**To do**:
All the lines below need retyping exactly, apart from the images.

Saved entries
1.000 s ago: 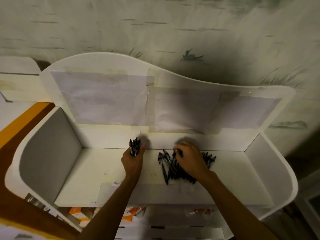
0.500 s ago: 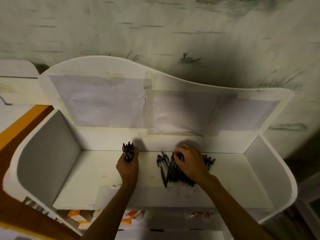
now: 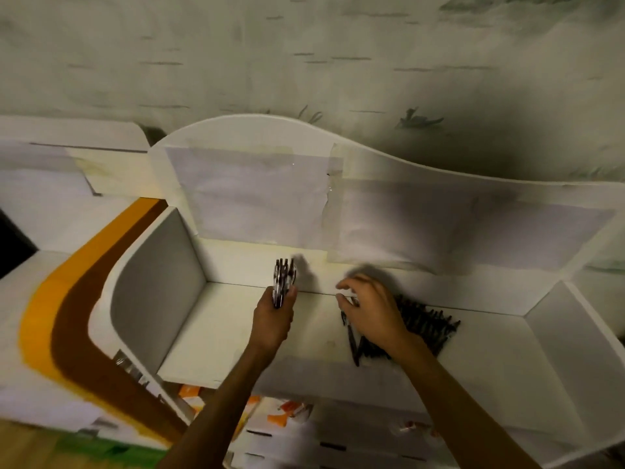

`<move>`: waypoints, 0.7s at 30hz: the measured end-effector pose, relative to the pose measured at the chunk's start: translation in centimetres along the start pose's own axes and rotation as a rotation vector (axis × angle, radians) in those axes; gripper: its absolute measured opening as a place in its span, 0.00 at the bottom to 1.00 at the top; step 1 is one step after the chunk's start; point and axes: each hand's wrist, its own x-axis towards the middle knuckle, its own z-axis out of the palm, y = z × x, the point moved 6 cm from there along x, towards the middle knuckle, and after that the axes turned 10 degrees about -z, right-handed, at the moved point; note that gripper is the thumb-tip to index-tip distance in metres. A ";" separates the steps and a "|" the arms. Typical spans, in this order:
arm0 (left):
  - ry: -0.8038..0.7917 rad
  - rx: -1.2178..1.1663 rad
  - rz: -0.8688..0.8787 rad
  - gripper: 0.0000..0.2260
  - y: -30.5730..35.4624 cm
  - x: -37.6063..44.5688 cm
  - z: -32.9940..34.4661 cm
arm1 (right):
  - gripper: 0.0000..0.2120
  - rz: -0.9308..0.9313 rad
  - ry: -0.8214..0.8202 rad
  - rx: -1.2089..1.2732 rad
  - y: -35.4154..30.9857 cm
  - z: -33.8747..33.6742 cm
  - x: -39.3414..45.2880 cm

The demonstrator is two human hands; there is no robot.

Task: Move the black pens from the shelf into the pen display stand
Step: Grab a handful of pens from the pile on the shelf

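Left hand [image 3: 272, 321]: I'm gripping a bundle [image 3: 283, 282] of pens upright.
Right hand [image 3: 373, 313]: I'm hovering it, fingers loosely spread, over the pile [image 3: 426, 324] on the shelf [image 3: 236, 350].

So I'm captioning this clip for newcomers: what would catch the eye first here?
The dark heap of black pens on the white shelf, right of centre, with the right hand over its left edge. Next, the left hand gripping an upright bundle of pens near the back wall.
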 end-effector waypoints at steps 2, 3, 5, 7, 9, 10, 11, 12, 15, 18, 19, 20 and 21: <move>-0.076 -0.053 -0.005 0.10 1.1 -0.9 -1.8 | 0.11 -0.046 0.006 -0.001 -2.2 0.4 1.1; -0.104 -0.088 0.000 0.09 1.8 -1.3 -2.8 | 0.11 -0.067 0.016 0.001 -3.4 0.4 1.7; -0.145 -0.140 0.022 0.08 3.5 -2.4 -5.2 | 0.10 -0.103 0.038 0.003 -5.8 0.6 2.8; -0.143 -0.155 0.070 0.09 5.0 -3.8 -8.0 | 0.10 -0.135 0.055 0.001 -8.4 0.8 3.8; -0.099 -0.162 0.132 0.12 6.3 -5.2 -11.2 | 0.10 -0.161 0.067 0.008 -11.3 1.2 4.7; -0.070 -0.180 0.155 0.13 6.9 -5.9 -13.0 | 0.10 -0.175 0.075 0.013 -12.9 1.4 5.1; -0.044 -0.202 0.169 0.14 7.3 -6.6 -14.8 | 0.10 -0.190 0.079 0.017 -14.5 1.6 5.5; -0.027 -0.221 0.171 0.15 7.7 -7.2 -16.6 | 0.11 -0.208 0.079 0.018 -16.3 1.9 5.8; 0.009 -0.233 0.175 0.14 8.1 -8.6 -21.5 | 0.12 -0.265 0.073 0.016 -21.5 3.0 6.4; 0.060 -0.230 0.189 0.12 8.2 -9.8 -27.2 | 0.13 -0.276 0.068 0.018 -27.0 4.8 6.6; 0.072 -0.210 0.190 0.11 8.1 -10.1 -29.0 | 0.13 -0.282 0.068 0.021 -28.8 5.5 6.5; 0.082 -0.186 0.192 0.10 8.0 -10.5 -30.8 | 0.13 -0.291 0.071 0.021 -30.6 6.2 6.5; 0.089 -0.169 0.195 0.10 7.9 -10.8 -32.7 | 0.12 -0.302 0.077 0.018 -32.4 6.9 6.4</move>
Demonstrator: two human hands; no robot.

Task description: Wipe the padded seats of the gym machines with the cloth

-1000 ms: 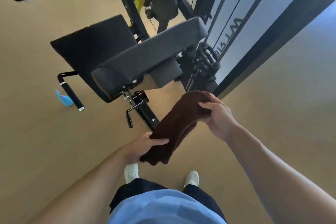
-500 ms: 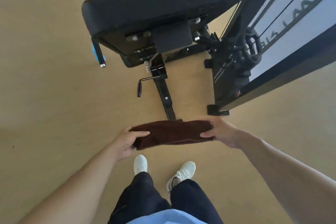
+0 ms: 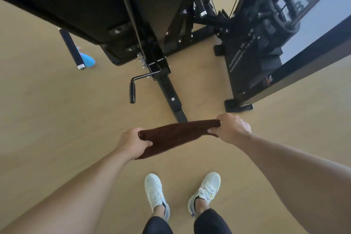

**Exercise output**:
1.000 s ago: 
0.500 s ago: 
now: 

`<move>`: waypoints, 0.7s at 30hz: the measured end-effector pose, relative to the pose measured at the chunk's start: translation in centimetres along the start pose's own axes and rotation as a rotation vector (axis × angle, radians) in those axes; gripper: its absolute measured opening as a place in its span, 0.00 at the bottom to 1.00 at the top; step 1 is one step after the chunk's start; point and axes: each hand's wrist, its own x-axis towards the middle knuckle, its own z-axis out of the palm, y = z × x, the point moved 6 cm from there along x, towards the middle knuckle, and after that the axes turned 10 degrees about -z, right-handed, at the moved point; note that gripper is the thumb-tip to index-tip distance in metres. A ";" separates the steps and a "|" the arms. Typical spans, in this order:
arm0 (left):
  - ry: -0.8038..0.7917 rad
  - rx: -1.2178..1.1663 rad
  - rz: -0.8688..0.8787 rad
  - gripper: 0.0000..0.2260
  - y: -30.5730..35.4624 cm
  - x: -37.6063..44.5688 cm
  - z: -32.9940..34.4661 cm
arm1 (right):
  - gripper: 0.0000..0.2120
  - rz: -0.9308..0.9313 rad
  - ry: -0.8214..0.8202 rad
  - rx: -1.2089..1.2732 rad
  - y: -35.4154..30.9857 cm
  - z: -33.8747..33.6742 cm
  - x: -39.3414..45.2880 cm

The demonstrator is two human hands; there is no robot.

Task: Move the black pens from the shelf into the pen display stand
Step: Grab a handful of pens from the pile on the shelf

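Left hand [image 3: 272, 321]: I'm gripping a bundle [image 3: 283, 282] of pens upright.
Right hand [image 3: 373, 313]: I'm hovering it, fingers loosely spread, over the pile [image 3: 426, 324] on the shelf [image 3: 236, 350].

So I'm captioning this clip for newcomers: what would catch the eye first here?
The dark heap of black pens on the white shelf, right of centre, with the right hand over its left edge. Next, the left hand gripping an upright bundle of pens near the back wall.
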 end-effector waypoints at steps 2, 3, 5, 7, 9, 10, 11, 12, 15, 18, 19, 20 and 21: <move>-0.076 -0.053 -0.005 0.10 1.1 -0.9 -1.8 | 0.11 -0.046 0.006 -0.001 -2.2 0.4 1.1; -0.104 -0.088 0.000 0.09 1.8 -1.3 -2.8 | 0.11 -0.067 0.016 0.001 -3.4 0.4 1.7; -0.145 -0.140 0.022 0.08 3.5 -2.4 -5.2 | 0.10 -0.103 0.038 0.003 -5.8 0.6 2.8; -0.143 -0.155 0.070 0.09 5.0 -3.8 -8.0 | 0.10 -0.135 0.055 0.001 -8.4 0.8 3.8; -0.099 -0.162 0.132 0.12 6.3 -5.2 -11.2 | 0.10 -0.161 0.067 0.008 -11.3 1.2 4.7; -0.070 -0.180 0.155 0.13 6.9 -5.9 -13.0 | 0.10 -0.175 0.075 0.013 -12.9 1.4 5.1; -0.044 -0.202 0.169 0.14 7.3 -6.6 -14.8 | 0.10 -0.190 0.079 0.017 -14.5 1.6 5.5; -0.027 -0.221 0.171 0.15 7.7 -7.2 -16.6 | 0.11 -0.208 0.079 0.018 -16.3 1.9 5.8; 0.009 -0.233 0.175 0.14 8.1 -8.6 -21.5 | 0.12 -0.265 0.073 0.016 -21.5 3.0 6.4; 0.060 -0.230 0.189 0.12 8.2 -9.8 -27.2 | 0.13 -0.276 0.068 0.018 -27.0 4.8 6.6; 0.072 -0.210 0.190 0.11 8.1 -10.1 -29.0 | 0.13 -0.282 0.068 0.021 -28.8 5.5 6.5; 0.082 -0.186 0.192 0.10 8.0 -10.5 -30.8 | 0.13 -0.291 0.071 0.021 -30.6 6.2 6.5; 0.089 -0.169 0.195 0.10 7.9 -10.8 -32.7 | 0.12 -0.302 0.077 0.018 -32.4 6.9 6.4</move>
Demonstrator: two human hands; no robot.

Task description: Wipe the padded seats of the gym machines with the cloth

-1000 ms: 
-500 ms: 
+0 ms: 

The output is now complete.